Court allows agency to charge $20 million for public records

  • A Connecticut court determined that the open records request from a newspaper reporter was unreasonable, and therefore, the law did not apply.

A Connecticut trial court let stand a $20 million fee for access to public records because it said the reporter’s request was not “reasonable.”

Jack Dolan, a reporter for The Hartford Courant, requested an electronic copy of all of the fields of information from a Department of Public Safety database of criminal histories. The department told Dolan it would have to delete many of the fields because they contained juvenile criminal information, which is prohibited from public disclosure under state law. Additionally, the department informed Dolan that the fee would total $20,375,000; or 815,000 records at $25 per record.

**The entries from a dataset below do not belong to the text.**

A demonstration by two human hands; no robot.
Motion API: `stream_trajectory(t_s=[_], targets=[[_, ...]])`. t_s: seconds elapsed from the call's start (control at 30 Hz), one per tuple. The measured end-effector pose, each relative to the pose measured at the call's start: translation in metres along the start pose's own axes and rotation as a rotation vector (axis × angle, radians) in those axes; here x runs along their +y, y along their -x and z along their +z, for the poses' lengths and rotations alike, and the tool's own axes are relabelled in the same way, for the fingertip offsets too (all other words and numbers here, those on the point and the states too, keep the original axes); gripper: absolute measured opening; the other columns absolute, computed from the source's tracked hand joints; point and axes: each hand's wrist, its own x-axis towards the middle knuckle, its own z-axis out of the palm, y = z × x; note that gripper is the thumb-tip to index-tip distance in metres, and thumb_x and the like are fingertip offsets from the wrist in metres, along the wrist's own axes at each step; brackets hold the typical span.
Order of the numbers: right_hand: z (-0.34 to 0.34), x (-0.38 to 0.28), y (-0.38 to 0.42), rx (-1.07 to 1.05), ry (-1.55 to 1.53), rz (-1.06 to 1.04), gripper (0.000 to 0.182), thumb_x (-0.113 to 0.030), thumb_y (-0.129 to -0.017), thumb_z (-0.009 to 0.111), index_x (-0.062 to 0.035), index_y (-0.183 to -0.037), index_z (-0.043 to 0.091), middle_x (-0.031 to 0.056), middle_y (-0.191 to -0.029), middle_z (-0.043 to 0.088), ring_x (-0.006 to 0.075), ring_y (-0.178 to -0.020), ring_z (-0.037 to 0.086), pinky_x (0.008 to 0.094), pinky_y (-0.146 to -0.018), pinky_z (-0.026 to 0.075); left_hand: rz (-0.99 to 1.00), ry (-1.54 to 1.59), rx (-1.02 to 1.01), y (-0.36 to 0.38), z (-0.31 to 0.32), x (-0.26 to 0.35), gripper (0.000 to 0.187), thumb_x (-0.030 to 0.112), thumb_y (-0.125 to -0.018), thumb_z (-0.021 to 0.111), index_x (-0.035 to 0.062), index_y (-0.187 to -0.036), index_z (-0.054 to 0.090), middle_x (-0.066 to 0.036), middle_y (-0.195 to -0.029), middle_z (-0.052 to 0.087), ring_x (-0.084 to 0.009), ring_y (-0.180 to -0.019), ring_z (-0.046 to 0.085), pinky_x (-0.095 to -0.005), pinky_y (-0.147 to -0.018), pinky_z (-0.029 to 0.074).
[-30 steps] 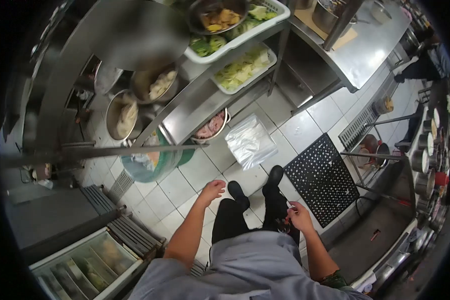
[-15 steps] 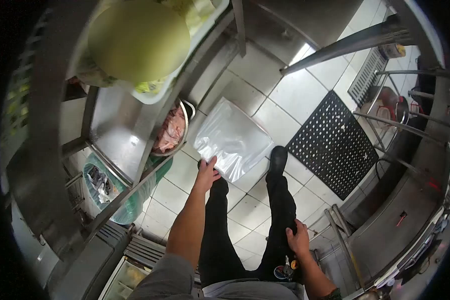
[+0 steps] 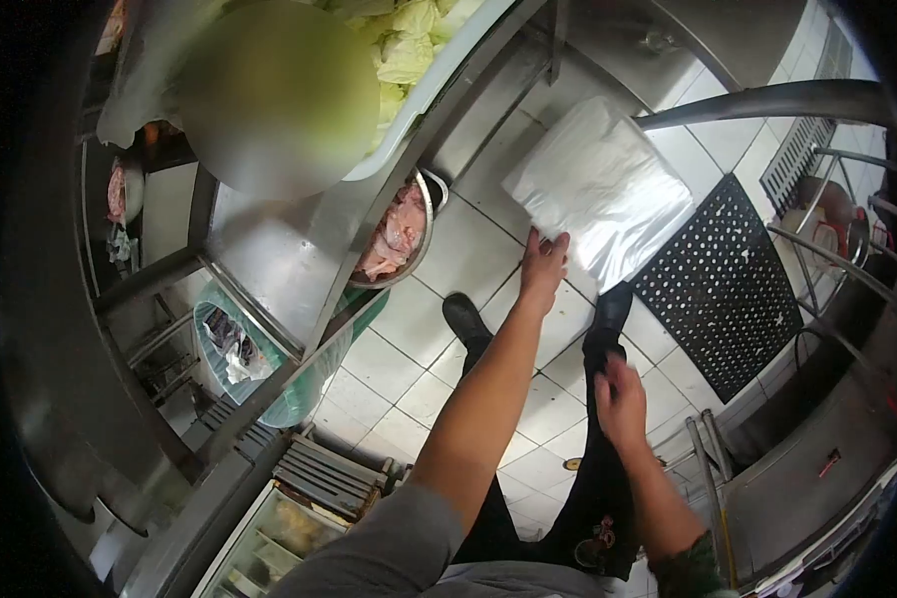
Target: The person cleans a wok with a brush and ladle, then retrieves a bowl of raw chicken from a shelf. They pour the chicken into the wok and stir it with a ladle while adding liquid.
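Observation:
My left hand [image 3: 545, 267] is closed on the near left corner of a flat stack of clear plastic bags [image 3: 608, 194]. The glossy bags spread out beyond my fingers, above the tiled floor, and their right corner reaches over a black mat. Over my right leg, my right hand [image 3: 623, 407] is loosely curled with the thumb apart. Nothing shows in it, though its fingertips are blurred.
To the left, a steel table [image 3: 269, 269] carries a white tub [image 3: 409, 128] of pale green leaves. Below it are a metal pot of raw meat [image 3: 397, 234] and a green-lined bin [image 3: 291, 399]. A perforated black mat [image 3: 718, 289] lies right, beside a metal rack [image 3: 837, 244].
My left hand has moved forward and right with the plastic bags. My right hand has come forward, away from my thigh. The camera view has shifted too.

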Motion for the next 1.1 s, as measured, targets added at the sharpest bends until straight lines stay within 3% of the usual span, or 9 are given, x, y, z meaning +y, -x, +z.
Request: stream_trajectory(t_s=[0.1, 0.2, 0.23, 0.33, 0.4, 0.57, 0.8, 1.0, 1.1], targets=[[0.037, -0.063, -0.099, -0.044, -0.069, -0.253, 0.038, -0.016, -0.089, 0.062, -0.0013, -0.123, 0.058, 0.0220, -0.110, 0.066, 0.0363, -0.095, 0.066, 0.0413, -0.084, 0.052, -0.024, 0.190, 0.109, 0.011, -0.085, -0.023, 0.065, 0.032, -0.092, 0.065, 0.0168, -0.146, 0.032, -0.008, -0.133, 0.050, -0.0245, -0.119, 0.051, -0.0433, -0.095, 0.046], [0.091, -0.141, -0.185, -0.129, -0.083, -0.504, 0.040, -0.022, -0.089, 0.062, -0.0021, -0.123, 0.058, 0.0219, -0.110, 0.066, 0.0382, -0.099, 0.064, 0.0462, -0.085, 0.051, 0.367, 0.072, 0.321, 0.010, -0.242, -0.028, 0.050, 0.019, -0.092, 0.057, 0.0111, -0.140, 0.043, -0.004, -0.125, 0.054, -0.0198, -0.113, 0.053, -0.0361, -0.088, 0.047], [0.113, -0.164, -0.210, -0.102, -0.038, -0.576, 0.033, -0.023, -0.087, 0.063, -0.0062, -0.116, 0.061, 0.0193, -0.100, 0.067, 0.0398, -0.092, 0.064, 0.0472, -0.080, 0.051, 0.335, -0.064, 0.439, 0.008, -0.285, -0.008, 0.049, 0.017, -0.093, 0.056, 0.0095, -0.139, 0.044, -0.006, -0.122, 0.056, -0.0176, -0.110, 0.054, -0.0343, -0.087, 0.047], [0.175, -0.209, -0.265, -0.064, 0.061, -0.564, 0.036, -0.023, -0.085, 0.062, -0.0050, -0.117, 0.060, 0.0219, -0.103, 0.067, 0.0397, -0.099, 0.064, 0.0464, -0.085, 0.053, 0.384, -0.712, 0.474, -0.029, -0.395, 0.018, 0.044, 0.033, -0.099, 0.052, 0.0057, -0.133, 0.051, -0.005, -0.132, 0.054, -0.0146, -0.119, 0.050, -0.0279, -0.100, 0.038], [0.193, -0.233, -0.291, -0.323, 0.227, -0.398, 0.038, -0.018, -0.082, 0.064, -0.0048, -0.118, 0.062, 0.0229, -0.104, 0.068, 0.0397, -0.099, 0.066, 0.0464, -0.086, 0.053, 0.319, -0.725, 0.593, -0.022, -0.387, 0.044, 0.042, 0.033, -0.099, 0.051, 0.0063, -0.132, 0.052, -0.005, -0.130, 0.056, -0.0150, -0.118, 0.051, -0.0279, -0.101, 0.037], [0.270, -0.215, -0.333, -0.116, 0.005, -0.354, 0.035, -0.016, -0.079, 0.065, -0.0064, -0.113, 0.067, 0.0224, -0.103, 0.068, 0.0391, -0.097, 0.066, 0.0459, -0.085, 0.054, 0.047, -0.235, 0.838, -0.038, -0.379, 0.071, 0.038, 0.033, -0.099, 0.051, 0.0078, -0.127, 0.057, -0.005, -0.119, 0.062, -0.0184, -0.098, 0.060, -0.0292, -0.086, 0.045], [0.295, -0.196, -0.360, -0.031, -0.154, -0.492, 0.026, -0.017, -0.079, 0.064, -0.0038, -0.101, 0.065, 0.0233, -0.096, 0.067, 0.0420, -0.090, 0.064, 0.0471, -0.079, 0.053, 0.126, 0.045, 0.674, -0.071, -0.349, 0.086, 0.039, 0.031, -0.099, 0.046, 0.0066, -0.128, 0.057, -0.008, -0.121, 0.061, -0.0224, -0.103, 0.061, -0.0348, -0.088, 0.049], [0.204, -0.176, -0.275, 0.108, -0.272, -0.610, 0.020, -0.014, -0.077, 0.059, 0.0024, -0.089, 0.060, 0.0275, -0.090, 0.063, 0.0470, -0.089, 0.061, 0.0519, -0.084, 0.049, 0.259, 0.157, 0.502, -0.011, -0.330, 0.068, 0.040, 0.029, -0.099, 0.042, 0.0057, -0.129, 0.057, -0.010, -0.124, 0.060, -0.0258, -0.107, 0.061, -0.0395, -0.089, 0.051], [0.162, -0.170, -0.237, 0.103, -0.318, -0.501, 0.020, -0.012, -0.076, 0.058, 0.0023, -0.089, 0.058, 0.0288, -0.086, 0.061, 0.0484, -0.089, 0.059, 0.0520, -0.083, 0.048, 0.282, 0.152, 0.507, 0.014, -0.312, 0.065, 0.041, 0.029, -0.099, 0.040, 0.0052, -0.129, 0.057, -0.012, -0.125, 0.060, -0.0275, -0.110, 0.061, -0.0419, -0.090, 0.053]])
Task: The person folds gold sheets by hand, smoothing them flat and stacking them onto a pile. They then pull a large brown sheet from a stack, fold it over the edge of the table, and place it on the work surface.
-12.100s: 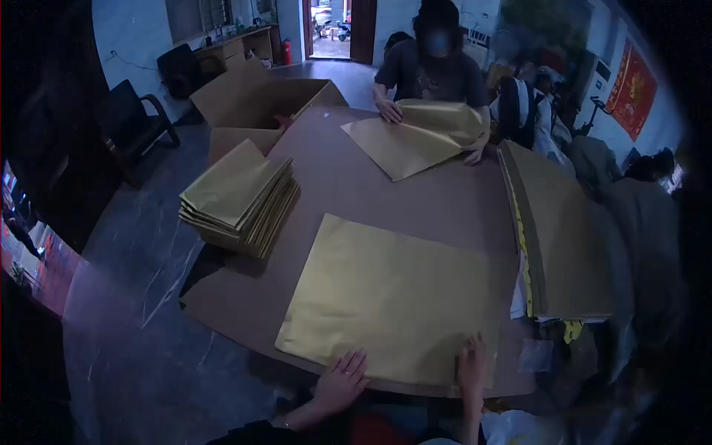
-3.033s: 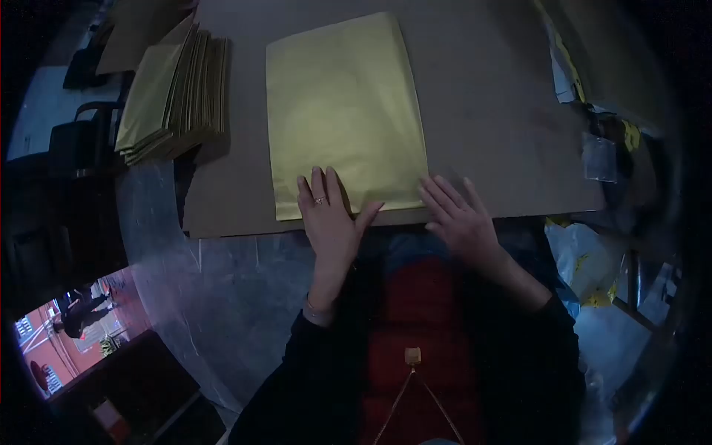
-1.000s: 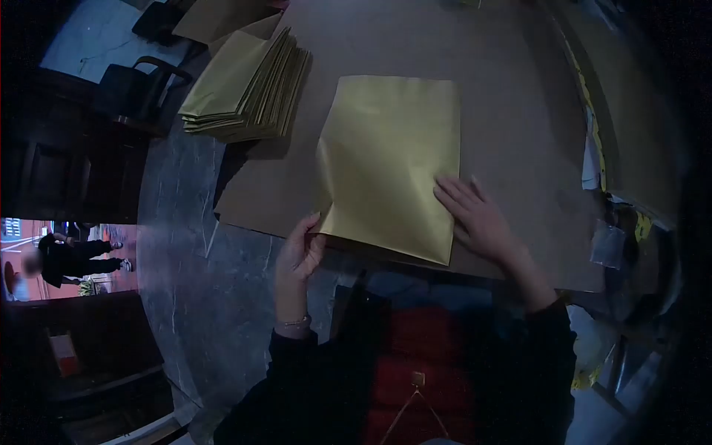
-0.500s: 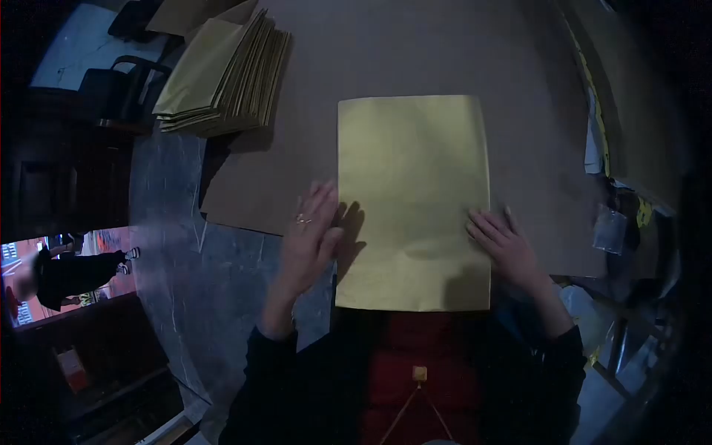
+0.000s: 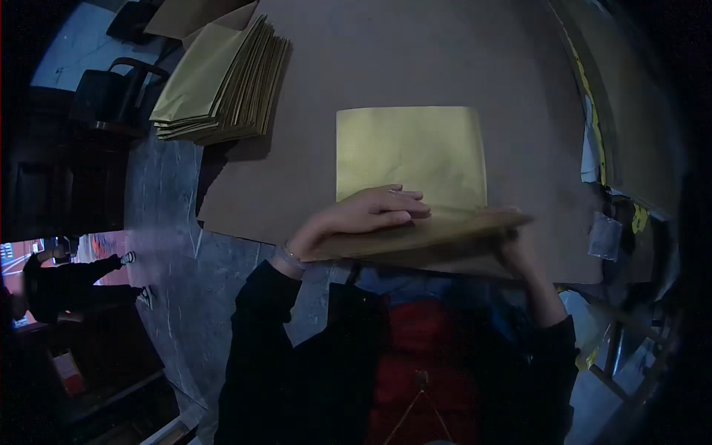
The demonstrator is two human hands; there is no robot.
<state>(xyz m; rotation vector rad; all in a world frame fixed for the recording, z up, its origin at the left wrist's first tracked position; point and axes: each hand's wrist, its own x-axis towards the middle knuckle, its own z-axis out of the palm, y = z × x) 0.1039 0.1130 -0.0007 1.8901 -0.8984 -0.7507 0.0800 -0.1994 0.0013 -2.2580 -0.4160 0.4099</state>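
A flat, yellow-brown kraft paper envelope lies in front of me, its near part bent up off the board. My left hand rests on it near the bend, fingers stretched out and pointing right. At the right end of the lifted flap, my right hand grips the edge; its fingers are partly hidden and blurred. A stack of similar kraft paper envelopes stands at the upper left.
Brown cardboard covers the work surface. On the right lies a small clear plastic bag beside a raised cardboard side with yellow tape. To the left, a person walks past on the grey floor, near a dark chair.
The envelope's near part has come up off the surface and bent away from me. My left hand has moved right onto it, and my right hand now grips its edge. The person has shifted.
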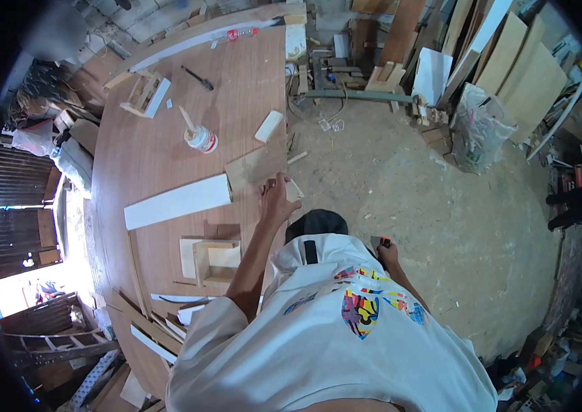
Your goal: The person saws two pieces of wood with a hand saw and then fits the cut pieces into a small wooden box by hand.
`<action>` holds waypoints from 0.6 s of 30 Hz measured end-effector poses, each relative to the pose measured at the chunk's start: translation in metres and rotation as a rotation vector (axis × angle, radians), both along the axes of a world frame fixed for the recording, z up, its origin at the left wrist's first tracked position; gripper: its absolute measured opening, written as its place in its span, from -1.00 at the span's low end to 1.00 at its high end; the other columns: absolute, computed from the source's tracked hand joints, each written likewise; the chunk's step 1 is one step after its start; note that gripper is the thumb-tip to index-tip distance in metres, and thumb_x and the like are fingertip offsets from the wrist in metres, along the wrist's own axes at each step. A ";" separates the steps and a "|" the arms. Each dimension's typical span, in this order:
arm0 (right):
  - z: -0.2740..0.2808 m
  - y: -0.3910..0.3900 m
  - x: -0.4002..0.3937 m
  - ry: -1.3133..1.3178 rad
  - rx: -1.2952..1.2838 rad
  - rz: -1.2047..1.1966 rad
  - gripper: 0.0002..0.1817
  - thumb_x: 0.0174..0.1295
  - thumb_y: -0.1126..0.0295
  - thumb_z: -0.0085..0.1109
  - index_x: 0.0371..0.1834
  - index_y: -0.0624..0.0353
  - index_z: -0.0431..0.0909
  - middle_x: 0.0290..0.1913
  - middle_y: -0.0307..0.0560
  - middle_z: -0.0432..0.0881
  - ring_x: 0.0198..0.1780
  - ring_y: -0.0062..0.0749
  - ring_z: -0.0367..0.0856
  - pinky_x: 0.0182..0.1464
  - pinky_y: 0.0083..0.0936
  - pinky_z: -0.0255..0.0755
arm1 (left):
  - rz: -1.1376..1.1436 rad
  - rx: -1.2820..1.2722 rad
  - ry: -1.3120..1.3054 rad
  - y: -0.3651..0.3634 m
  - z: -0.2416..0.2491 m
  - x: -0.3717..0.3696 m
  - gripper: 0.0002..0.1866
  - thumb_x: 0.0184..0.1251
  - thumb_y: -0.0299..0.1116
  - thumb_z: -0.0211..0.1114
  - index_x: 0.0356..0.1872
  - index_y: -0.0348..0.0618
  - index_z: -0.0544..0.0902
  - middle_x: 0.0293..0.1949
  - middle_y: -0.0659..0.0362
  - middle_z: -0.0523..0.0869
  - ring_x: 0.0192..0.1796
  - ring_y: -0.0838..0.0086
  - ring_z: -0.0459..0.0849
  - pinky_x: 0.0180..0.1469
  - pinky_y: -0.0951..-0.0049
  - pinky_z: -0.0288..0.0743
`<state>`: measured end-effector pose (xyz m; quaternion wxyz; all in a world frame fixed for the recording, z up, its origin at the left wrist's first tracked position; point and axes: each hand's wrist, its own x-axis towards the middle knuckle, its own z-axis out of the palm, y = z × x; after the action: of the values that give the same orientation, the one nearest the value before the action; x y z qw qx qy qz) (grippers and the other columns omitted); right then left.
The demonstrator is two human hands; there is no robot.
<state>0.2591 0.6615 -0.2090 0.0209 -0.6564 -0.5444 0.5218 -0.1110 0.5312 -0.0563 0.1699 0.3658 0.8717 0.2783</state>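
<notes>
My left hand [276, 200] is at the right edge of the brown table [160, 151], its thumb and fingers closed round a small pale wood piece [295, 188]. Away from the table, low on the right, my right hand [388, 253] grips a tool with an orange and black handle [385, 242]; a flat grey part shows beside it. A long white board [178, 202] lies left of my left hand. Farther up stand a white jar [202, 140] with a stick in it and a short white block [268, 126].
A wooden box-like frame [214, 262] sits near my left forearm. Another small frame [147, 95], a dark tool [199, 78] and a bottle [241, 33] are farther up the table. A plastic bag [481, 130] and leaning boards [524, 75] stand at the upper right.
</notes>
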 end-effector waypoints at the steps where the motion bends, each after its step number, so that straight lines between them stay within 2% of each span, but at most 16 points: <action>1: 0.004 0.002 -0.002 0.012 -0.049 0.016 -0.74 -0.08 0.40 0.17 -0.29 0.29 0.54 -0.57 -0.13 0.55 -0.59 -0.42 0.49 -0.51 -0.42 0.39 | -0.053 -0.070 -0.019 -0.010 -0.019 -0.001 -0.29 -0.30 -0.33 0.52 -0.04 -0.04 0.30 -0.16 -0.01 0.56 0.09 0.08 0.46 0.17 0.11 0.20; 3: 0.022 -0.001 -0.009 0.066 0.031 0.037 -0.72 -0.06 0.42 0.18 -0.23 0.25 0.48 -0.60 -0.17 0.51 -0.59 -0.45 0.48 -0.52 -0.44 0.38 | -0.107 -0.152 -0.054 -0.029 -0.047 0.002 -0.28 -0.31 -0.34 0.52 -0.03 -0.03 0.31 -0.14 0.00 0.55 0.11 0.08 0.44 0.17 0.10 0.19; 5: 0.023 0.001 -0.015 0.142 -0.013 0.038 -0.71 0.00 0.42 0.18 -0.19 0.24 0.44 -0.62 -0.19 0.46 -0.65 -0.44 0.44 -0.58 -0.44 0.37 | -0.202 -0.168 -0.113 -0.043 -0.068 0.005 -0.31 -0.29 -0.39 0.49 -0.02 -0.04 0.33 -0.03 0.06 0.53 0.14 0.10 0.42 0.17 0.12 0.30; 7: 0.028 0.005 -0.022 0.214 -0.054 0.031 -0.71 0.07 0.41 0.19 -0.16 0.24 0.40 -0.65 -0.22 0.41 -0.71 -0.44 0.41 -0.64 -0.43 0.35 | -0.220 -0.161 -0.134 -0.052 -0.082 0.009 -0.30 -0.29 -0.37 0.50 -0.01 -0.03 0.33 -0.02 0.05 0.52 0.14 0.10 0.42 0.18 0.11 0.25; 9: 0.069 0.008 -0.046 0.278 -0.262 0.063 -0.75 0.18 0.34 0.19 -0.19 0.21 0.39 -0.63 -0.21 0.43 -0.71 -0.48 0.41 -0.66 -0.48 0.34 | -0.241 -0.148 -0.155 -0.054 -0.092 0.015 -0.28 -0.30 -0.35 0.51 0.01 -0.02 0.34 0.00 0.03 0.50 0.13 0.09 0.42 0.19 0.10 0.19; 12: 0.117 0.001 -0.089 0.296 -0.266 0.060 -0.77 0.27 0.28 0.16 -0.21 0.19 0.39 -0.64 -0.21 0.43 -0.73 -0.53 0.40 -0.69 -0.53 0.32 | -0.213 -0.096 -0.178 -0.055 -0.093 0.019 -0.31 -0.25 -0.36 0.47 0.03 -0.02 0.36 0.06 0.07 0.49 0.16 0.13 0.39 0.22 0.09 0.18; 14: 0.136 -0.005 -0.113 0.321 -0.277 0.072 -0.78 0.27 0.28 0.15 -0.22 0.18 0.38 -0.64 -0.21 0.43 -0.73 -0.53 0.39 -0.70 -0.53 0.32 | -0.191 0.045 -0.149 -0.052 -0.078 0.018 -0.44 -0.12 -0.36 0.40 0.01 -0.03 0.42 0.09 0.10 0.48 0.21 0.17 0.35 0.26 0.08 0.16; 15: 0.143 -0.007 -0.123 0.358 -0.281 0.087 -0.78 0.28 0.29 0.14 -0.23 0.17 0.37 -0.64 -0.21 0.43 -0.74 -0.53 0.39 -0.70 -0.54 0.31 | -0.193 0.040 -0.157 -0.050 -0.079 0.017 -0.44 -0.12 -0.36 0.40 0.01 -0.03 0.42 0.09 0.10 0.48 0.21 0.17 0.35 0.26 0.08 0.16; 17: 0.152 -0.011 -0.144 0.410 -0.311 0.100 -0.80 0.29 0.30 0.13 -0.25 0.16 0.35 -0.65 -0.21 0.42 -0.74 -0.54 0.39 -0.70 -0.54 0.31 | -0.095 -0.008 0.036 -0.047 -0.086 0.012 -0.61 -0.01 -0.36 0.31 -0.09 -0.07 0.48 0.07 0.08 0.48 0.22 0.15 0.34 0.27 0.08 0.16; 18: 0.158 -0.013 -0.154 0.470 -0.334 0.116 -0.81 0.29 0.32 0.11 -0.26 0.14 0.33 -0.65 -0.22 0.40 -0.74 -0.54 0.38 -0.70 -0.55 0.30 | -0.038 0.008 0.100 -0.045 -0.100 0.010 -0.69 0.09 -0.35 0.23 -0.09 -0.07 0.53 0.13 0.07 0.48 0.29 0.15 0.31 0.32 0.07 0.12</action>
<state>0.1049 0.6485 -0.0512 0.0082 -0.4798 -0.4679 0.7422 -0.1010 0.4860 -0.1560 0.1300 0.3962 0.8709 0.2600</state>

The department relied on a statute that is not part of the state’s open records laws, which sets the fee for a criminal history record search at $25 per search. The newspaper said that the cost should be much less because the state open records law that governs access to government databases only allows the agency to charge its actual costs in producing the records. The newspaper argued that the court would effectively close access to these records if it allowed the exorbitant fee to stand.

The court said in an April 27 opinion that the request required the agency to “create documents” because the agency would have to write a program that would delete the juvenile criminal records information and would put the information in a format readable by the newspaper’s computers. Because the state open records laws does not require an agency to “create documents,” the court found that the request was not “reasonable” and the state’s open records law requirement that the agency only charge its actual costs for producing the records did not apply. Therefore, the court found that the agency could charge $25 per record under the other state statute.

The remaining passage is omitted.